Maine small business owners support earned paid sick days

  • Posted on: 31 January 2019
  • By: admin

The Maine Small Business Coalition, a group of more than 5,000 small business owners across the state, has launched a campaign to guarantee earned paid sick days for workers to strengthen Maine’s workforce, businesses, and communities.

Why Maine small business owners support earned paid sick days:

Main Street Values
Local, independent small businesses have deep connections with their communities, customers and employees. These business owners believe in the small business values of treating customers right and treating employees like family. That is why many Maine small business owners believe that their employees should be able to recover from an illness or take care of a sick family member. They also care about their customers and do not want to subject them to a germ-filled business.

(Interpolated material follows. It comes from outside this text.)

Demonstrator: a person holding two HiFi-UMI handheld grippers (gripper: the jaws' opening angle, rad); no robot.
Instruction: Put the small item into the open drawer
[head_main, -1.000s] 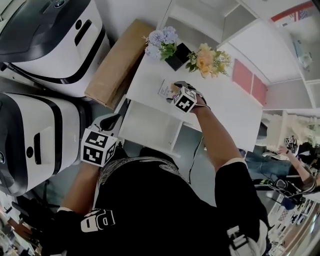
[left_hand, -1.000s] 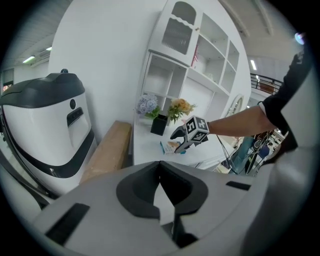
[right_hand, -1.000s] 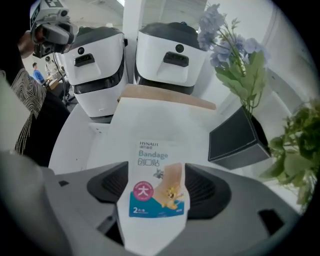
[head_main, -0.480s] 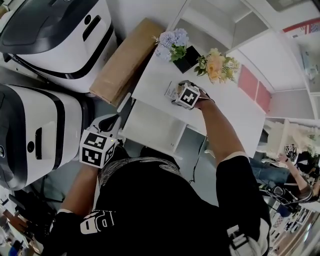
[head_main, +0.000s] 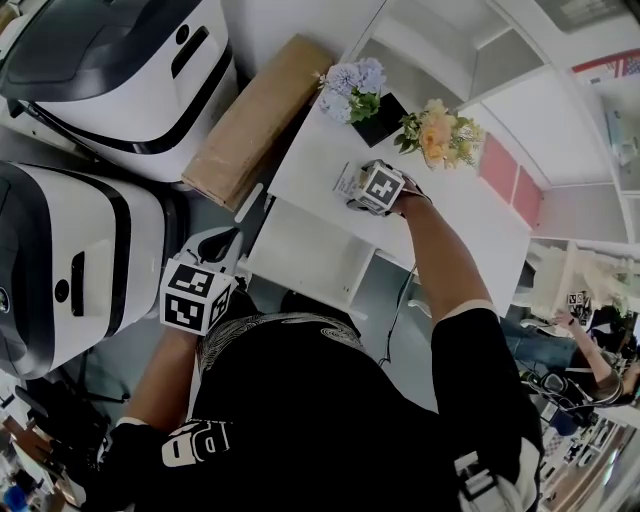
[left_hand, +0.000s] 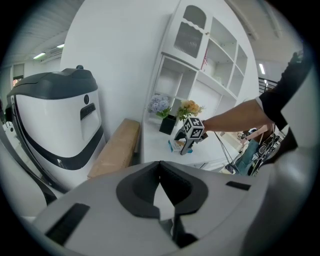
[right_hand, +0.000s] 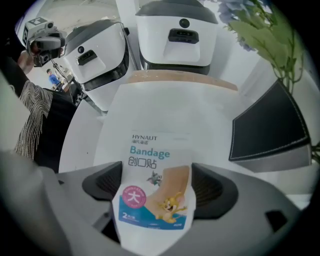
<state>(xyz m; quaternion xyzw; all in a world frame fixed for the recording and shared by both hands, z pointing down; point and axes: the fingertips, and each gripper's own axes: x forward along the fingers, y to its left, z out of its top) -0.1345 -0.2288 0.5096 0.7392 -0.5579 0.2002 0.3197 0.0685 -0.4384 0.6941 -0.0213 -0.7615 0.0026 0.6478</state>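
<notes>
At a smooth white table (head_main: 470, 215), the right gripper (right_hand: 156, 186) reaches down over a small, flat bandage box (right_hand: 150, 150) printed with cartoon characters. Its ribbed dark jaws stand wide apart, one at each side of the box, which lies on the tabletop well above the open white drawer (head_main: 300, 255). The left gripper (left_hand: 160, 175) hangs low by the person's striped shirt, jaws pressed together on nothing. A square black pot (right_hand: 270, 125) of pale blue flowers (head_main: 352, 85) stands near the box, and a long cardboard carton (head_main: 255, 120) lies beside the table.
</notes>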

Higher Productivity and Lower Turnover
The loss of productivity from illness in the workforce costs the U.S. economy an estimated $218 billion per year. Much of that lost productivity is from when workers go to their jobs sick.

Studies show that offering earned paid sick time can reduce turnover by 50%, reducing recruitment, hiring, and training costs. Turnover is a significant expense  for small businesses, costing employers anywhere from 16% to 200% of an employees’ yearly salary to replace them. Those costs include recruitment, hiring, and lost productivity.

Low Utilization and Low Cost
In states that guarantee earned paid sick days, workers treat paid sick time as a form of insurance, to be saved and used when it is truly needed. On average, workers at small firms with access to paid sick time use 2.2 days a year and workers at large firms use 3.1 days a year. In cities like San Francisco, which has had earned paid sick days since 2007, the median worker uses less than half of their paid sick time.

This level of utilization is one reason why the cost of this policy is so low. According to the Bureau of Labor Statistics, in Massachusetts and Connecticut, two of the New England states that have passed earned paid sick days, it has cost businesses less than 1% of their total compensation to employees. That pales in comparison to vacation (4.1%), holidays (2.3%), and insurance (8.8%). Earned paid sick days cost just 2.8% of employees’ total benefits package. When accounting for lower turnover and higher productivity, many small business owners find that paid sick days make their businesses healthier, more productive, and more cost-effective.

Healthy Workplaces
Earned paid sick days help to lower health care costs, saving taxpayers money. Research shows that if it were implemented nationwide, earned paid sick days could prevent 1.3 million visits to the emergency room every year, saving an estimated $1.1 billion in health care costs. Additionally, the stress of having to work while sick or while one’s child is sick can raise health care costs. According to the Centers for Disease Control, health care costs are nearly 50% higher for workers with high levels of stress. Paid sick days are especially crucial for restaurant workers, nurses, childcare providers, and home care workers, who handle food and vulnerable populations.

Businesses Benefit from Paid Sick Days
Employers in cities and states where employees have paid sick days have seen increased growth and reported no negative impact on profitability.  Connecticut, the first state to enact earned paid sick days, reported that the vast majority of employers saw minimal effects on cost and made no changes such as increased prices or reduction in employee hours. In Seattle, the number of employees and total wages in the city increased, employer growth was significantly higher than in surrounding cities, and no negative impact on the economy was reported. Nearly two years after New York implemented its paid sick days law, the number of businesses grew, consumer prices fell, labor participation was the highest on record, and unemployment was at its lowest in six years. That is why 86 percent of employers expressed strong support for it.